Do you by chance know anything about maxillofacial prosth? I have seen some opportunities where they are actually employed through hospital systems and work on tumor boards to help create maxillofacial prosthodontics for patients that had aggressive tumors or trauma or other obturators.
I would assume that these positions would be more hospital and academic based, and less dependent on social and visual media?
Hey,

Not a max-face prostho but Im in a residency where we work with a few. There arent many max-face prostho docs out there, I think there are two in the state Im in now and they both work at the residency program Im at. Its my understanding max face is usually a fellowship you complete after a prosth residency where you are taking on more than just dental cases (obturators for cancer patients, trauma, congenital defects etc). You can go a couple directions with that training. One of the max-face docs I work with did a lot of his max-face prostho for patients with cancer resections during his residency and eventually went on to have a successful private practice.

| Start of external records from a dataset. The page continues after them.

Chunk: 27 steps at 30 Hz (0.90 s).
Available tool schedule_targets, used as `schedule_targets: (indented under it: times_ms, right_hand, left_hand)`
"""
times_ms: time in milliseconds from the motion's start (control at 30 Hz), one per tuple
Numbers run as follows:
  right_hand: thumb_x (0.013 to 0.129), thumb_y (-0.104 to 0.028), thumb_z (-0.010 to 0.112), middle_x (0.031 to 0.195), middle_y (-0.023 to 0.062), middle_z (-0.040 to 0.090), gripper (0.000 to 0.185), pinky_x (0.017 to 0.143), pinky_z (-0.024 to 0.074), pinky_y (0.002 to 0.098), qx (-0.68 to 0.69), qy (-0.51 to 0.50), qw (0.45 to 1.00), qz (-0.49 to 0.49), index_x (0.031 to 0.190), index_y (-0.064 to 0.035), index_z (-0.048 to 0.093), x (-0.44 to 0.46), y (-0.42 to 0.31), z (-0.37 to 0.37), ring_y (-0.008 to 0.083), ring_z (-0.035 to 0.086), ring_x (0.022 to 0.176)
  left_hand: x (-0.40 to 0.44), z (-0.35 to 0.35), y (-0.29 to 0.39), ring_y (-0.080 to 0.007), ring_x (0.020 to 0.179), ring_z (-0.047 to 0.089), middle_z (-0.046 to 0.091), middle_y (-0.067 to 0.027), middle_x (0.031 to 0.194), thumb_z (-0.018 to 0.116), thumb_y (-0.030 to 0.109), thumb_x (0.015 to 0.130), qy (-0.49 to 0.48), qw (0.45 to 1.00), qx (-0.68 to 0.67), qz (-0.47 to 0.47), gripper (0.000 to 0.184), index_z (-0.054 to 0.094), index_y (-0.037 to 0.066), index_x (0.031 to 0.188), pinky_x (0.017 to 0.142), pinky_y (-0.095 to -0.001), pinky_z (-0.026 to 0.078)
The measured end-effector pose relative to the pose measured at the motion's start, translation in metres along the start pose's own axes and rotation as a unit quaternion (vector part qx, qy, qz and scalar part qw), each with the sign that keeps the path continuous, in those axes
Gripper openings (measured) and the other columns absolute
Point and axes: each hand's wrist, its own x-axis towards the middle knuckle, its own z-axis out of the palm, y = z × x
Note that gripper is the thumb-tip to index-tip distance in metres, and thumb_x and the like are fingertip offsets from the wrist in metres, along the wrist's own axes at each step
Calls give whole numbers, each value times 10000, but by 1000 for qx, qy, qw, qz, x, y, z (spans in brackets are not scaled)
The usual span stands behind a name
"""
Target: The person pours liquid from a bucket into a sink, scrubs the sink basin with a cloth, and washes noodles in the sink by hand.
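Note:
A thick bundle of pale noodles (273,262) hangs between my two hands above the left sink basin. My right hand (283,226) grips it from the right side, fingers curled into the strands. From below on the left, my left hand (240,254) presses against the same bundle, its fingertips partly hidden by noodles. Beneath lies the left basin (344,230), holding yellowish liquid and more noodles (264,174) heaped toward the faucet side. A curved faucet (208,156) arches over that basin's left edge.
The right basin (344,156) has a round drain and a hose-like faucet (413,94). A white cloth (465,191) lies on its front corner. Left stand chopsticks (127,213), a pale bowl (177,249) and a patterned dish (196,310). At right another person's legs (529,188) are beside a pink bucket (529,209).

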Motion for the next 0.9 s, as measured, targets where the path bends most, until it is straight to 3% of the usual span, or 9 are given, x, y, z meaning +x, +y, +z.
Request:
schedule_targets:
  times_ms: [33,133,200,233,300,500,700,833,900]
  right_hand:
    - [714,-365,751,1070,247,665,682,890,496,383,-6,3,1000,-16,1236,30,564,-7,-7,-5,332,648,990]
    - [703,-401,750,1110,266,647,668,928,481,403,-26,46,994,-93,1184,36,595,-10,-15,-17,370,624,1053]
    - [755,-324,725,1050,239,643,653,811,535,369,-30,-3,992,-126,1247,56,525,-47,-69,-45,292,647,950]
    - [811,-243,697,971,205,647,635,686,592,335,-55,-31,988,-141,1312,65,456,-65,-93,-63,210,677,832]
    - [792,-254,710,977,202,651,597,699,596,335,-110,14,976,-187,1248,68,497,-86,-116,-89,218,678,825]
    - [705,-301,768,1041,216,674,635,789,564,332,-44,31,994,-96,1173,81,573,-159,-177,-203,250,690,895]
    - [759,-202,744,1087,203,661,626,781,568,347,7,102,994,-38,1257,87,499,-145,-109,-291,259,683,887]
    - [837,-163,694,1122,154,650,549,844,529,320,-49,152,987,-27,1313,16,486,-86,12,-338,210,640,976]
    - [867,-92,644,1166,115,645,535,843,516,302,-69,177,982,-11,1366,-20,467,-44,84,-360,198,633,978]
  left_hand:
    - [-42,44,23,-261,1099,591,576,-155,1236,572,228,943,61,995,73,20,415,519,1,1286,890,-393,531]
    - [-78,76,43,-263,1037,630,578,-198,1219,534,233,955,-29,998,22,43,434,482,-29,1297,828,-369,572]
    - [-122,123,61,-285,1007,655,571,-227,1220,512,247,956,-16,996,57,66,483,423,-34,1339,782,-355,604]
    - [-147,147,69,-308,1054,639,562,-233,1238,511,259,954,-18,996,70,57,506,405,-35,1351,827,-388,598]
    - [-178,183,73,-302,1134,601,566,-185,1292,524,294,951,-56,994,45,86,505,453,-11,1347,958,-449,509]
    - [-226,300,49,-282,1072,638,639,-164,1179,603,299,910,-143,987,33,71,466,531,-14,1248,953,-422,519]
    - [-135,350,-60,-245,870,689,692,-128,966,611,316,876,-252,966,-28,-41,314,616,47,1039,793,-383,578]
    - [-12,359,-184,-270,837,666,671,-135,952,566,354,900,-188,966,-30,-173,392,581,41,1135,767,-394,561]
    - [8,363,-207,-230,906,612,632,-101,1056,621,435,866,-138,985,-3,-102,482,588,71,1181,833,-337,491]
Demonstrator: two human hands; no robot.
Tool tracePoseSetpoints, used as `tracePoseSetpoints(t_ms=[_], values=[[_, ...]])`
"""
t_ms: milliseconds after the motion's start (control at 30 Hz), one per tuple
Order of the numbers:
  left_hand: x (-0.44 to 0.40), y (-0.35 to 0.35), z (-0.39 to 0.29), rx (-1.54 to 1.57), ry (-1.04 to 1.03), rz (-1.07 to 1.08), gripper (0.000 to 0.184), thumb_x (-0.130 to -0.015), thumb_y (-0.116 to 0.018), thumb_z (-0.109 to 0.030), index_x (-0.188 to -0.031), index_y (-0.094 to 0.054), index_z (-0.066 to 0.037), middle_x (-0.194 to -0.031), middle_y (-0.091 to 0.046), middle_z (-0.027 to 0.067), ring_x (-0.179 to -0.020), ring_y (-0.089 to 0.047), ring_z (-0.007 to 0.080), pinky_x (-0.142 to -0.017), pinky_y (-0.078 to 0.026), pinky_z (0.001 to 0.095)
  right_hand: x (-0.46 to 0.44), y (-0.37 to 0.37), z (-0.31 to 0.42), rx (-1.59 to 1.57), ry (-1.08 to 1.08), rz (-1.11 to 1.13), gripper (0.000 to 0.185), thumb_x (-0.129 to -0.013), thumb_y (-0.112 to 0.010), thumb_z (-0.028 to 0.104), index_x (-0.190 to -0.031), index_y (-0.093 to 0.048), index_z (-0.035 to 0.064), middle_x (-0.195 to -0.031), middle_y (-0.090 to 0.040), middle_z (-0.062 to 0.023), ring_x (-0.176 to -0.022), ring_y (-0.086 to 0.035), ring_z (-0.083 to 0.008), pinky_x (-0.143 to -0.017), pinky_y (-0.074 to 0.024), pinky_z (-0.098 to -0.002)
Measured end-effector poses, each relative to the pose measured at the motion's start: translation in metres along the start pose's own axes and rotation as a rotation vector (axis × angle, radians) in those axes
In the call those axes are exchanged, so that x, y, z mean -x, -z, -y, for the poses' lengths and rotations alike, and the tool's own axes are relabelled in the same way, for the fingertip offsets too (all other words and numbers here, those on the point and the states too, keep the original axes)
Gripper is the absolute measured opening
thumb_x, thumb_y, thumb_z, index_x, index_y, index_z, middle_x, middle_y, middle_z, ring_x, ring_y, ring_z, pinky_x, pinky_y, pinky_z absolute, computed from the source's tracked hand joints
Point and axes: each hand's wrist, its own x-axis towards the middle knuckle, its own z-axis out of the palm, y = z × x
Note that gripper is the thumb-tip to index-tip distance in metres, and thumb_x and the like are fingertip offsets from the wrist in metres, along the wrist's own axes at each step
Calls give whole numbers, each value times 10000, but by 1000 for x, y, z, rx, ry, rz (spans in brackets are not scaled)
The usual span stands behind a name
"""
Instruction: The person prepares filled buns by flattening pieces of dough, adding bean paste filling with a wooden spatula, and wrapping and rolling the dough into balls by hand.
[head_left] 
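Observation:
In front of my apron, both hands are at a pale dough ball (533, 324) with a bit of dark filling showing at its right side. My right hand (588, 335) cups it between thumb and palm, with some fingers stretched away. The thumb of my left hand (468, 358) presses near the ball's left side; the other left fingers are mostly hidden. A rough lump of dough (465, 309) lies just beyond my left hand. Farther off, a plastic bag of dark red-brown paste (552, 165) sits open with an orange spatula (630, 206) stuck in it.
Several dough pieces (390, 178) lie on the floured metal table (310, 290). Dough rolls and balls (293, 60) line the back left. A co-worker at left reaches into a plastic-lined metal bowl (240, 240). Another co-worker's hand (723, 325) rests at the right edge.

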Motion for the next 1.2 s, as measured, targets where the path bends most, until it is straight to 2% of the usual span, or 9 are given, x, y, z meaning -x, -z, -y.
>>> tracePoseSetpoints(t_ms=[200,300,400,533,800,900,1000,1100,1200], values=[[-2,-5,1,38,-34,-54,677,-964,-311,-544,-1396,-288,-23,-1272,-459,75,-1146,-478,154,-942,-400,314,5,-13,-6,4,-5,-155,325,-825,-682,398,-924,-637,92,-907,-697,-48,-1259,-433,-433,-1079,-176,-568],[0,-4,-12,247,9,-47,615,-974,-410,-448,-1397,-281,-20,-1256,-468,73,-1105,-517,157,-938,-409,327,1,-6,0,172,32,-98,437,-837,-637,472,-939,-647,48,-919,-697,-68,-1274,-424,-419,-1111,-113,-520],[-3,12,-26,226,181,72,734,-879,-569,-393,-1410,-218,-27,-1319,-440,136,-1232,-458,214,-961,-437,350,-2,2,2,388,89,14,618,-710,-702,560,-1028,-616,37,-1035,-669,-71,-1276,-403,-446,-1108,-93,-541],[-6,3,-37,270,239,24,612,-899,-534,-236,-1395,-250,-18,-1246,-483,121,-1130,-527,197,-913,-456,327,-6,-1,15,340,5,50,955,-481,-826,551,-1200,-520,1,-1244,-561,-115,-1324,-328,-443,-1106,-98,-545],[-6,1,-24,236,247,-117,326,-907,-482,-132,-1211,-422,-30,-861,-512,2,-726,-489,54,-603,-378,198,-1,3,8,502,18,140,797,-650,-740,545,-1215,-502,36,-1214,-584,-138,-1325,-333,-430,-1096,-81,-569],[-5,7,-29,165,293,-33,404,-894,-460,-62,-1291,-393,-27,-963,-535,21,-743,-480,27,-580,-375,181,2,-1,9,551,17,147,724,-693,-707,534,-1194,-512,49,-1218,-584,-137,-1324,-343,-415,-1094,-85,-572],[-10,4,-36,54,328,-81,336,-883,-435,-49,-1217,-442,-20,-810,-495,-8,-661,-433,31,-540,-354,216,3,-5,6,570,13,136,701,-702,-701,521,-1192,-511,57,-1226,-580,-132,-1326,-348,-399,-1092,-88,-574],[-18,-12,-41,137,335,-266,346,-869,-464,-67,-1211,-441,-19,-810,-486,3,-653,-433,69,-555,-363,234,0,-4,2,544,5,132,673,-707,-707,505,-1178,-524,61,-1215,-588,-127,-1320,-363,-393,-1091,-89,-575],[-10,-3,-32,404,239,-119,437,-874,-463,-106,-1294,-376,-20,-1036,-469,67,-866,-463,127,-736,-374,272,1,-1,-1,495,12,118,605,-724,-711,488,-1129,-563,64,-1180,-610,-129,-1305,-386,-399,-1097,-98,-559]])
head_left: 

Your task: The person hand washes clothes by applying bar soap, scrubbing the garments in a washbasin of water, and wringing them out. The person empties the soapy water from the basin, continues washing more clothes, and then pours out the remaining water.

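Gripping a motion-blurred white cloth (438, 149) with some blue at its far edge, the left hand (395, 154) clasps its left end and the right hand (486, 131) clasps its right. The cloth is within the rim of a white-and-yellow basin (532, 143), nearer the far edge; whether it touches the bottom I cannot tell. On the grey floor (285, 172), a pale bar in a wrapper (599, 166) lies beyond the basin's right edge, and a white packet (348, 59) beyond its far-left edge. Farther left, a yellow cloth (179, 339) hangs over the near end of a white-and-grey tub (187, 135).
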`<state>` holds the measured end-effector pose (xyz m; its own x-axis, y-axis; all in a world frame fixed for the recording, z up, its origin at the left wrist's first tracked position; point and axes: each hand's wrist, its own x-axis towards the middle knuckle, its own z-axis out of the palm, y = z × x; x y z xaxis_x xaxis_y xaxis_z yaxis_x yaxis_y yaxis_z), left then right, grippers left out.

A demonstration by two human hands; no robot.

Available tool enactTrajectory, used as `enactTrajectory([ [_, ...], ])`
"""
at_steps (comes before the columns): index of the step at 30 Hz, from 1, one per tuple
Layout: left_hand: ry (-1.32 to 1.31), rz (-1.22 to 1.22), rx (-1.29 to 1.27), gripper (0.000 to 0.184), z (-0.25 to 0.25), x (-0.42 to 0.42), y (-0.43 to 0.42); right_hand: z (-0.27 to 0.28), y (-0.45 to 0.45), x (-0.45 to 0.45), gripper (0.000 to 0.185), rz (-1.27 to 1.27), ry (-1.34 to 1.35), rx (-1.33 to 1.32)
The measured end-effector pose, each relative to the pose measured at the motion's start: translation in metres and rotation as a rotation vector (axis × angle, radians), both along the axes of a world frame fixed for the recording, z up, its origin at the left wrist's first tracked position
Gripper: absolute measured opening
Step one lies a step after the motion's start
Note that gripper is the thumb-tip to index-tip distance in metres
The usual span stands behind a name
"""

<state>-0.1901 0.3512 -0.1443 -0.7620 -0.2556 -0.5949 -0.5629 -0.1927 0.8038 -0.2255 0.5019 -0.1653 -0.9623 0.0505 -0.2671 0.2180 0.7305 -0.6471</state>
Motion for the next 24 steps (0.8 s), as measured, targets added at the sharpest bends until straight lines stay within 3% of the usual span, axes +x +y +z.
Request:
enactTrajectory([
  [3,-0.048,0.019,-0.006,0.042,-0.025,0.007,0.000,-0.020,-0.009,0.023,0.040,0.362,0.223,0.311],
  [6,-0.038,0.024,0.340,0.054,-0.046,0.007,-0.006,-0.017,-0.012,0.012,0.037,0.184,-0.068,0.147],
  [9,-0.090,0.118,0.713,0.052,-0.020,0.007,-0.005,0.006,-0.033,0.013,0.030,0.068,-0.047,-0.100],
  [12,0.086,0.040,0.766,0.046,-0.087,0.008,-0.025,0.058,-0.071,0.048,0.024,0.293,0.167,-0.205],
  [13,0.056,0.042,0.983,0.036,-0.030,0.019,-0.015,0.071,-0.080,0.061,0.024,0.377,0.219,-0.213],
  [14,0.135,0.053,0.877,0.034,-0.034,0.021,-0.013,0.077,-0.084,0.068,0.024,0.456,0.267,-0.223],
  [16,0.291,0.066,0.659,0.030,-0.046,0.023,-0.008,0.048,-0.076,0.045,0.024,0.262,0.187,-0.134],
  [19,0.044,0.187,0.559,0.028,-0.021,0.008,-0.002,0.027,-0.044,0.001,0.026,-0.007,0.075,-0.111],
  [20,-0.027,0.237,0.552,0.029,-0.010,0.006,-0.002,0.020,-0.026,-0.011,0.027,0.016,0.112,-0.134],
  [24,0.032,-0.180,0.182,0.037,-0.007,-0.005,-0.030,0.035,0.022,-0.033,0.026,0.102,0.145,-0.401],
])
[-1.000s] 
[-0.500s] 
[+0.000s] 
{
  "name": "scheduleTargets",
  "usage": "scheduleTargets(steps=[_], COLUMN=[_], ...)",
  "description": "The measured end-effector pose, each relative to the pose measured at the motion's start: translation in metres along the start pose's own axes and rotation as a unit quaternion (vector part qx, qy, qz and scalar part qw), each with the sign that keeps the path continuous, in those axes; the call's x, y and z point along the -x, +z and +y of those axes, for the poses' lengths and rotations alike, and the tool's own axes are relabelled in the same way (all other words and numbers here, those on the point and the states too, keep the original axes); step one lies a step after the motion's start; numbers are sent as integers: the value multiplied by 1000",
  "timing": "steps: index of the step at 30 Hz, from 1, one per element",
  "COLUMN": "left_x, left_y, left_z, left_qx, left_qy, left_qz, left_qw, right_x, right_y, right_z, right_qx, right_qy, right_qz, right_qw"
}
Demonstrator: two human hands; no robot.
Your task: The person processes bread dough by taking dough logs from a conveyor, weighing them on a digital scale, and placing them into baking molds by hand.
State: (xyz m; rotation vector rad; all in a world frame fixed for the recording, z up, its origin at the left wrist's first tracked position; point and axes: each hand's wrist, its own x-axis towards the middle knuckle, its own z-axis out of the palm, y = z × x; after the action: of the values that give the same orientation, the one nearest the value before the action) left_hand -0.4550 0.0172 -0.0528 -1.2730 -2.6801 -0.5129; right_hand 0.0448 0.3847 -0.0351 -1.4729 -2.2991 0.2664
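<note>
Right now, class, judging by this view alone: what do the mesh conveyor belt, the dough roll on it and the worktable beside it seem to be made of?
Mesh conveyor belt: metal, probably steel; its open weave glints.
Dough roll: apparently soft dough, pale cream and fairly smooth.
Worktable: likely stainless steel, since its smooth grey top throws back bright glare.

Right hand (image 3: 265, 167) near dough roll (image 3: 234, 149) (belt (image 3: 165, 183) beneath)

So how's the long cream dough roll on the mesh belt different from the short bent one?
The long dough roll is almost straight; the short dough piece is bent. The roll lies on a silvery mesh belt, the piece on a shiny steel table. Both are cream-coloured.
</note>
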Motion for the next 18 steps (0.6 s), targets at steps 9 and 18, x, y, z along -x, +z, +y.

He still saw patients needing obturators etc in his private practice but was able to take on other prosth cases.

Theres also a lot you can do with it in the military too. I have seen a number of max-face docs in the military restoring body parts lost from trauma, explosions. They dont just do dentoalveolar there either, the ones with fellowship training also restore eyes, ears, noses etc. I would imagine that would be a good place to practice as there is a need for docs to do it and you wouldnt have to worry about resources or lab bills.

If thats what you’re interested in Id say pursue it. A lot of people will say you can get the same training as a prosthodontist from doing ce, but you‘ll find thats not necessarily true, especially not for max-face. Theres also probably going to be more of a need for prosth with more full mouth treatment options (all on fours, hybrids etc.) and many new dentists coming out not knowing how to take on some of those bigger cases. Food for thought. Best of luck.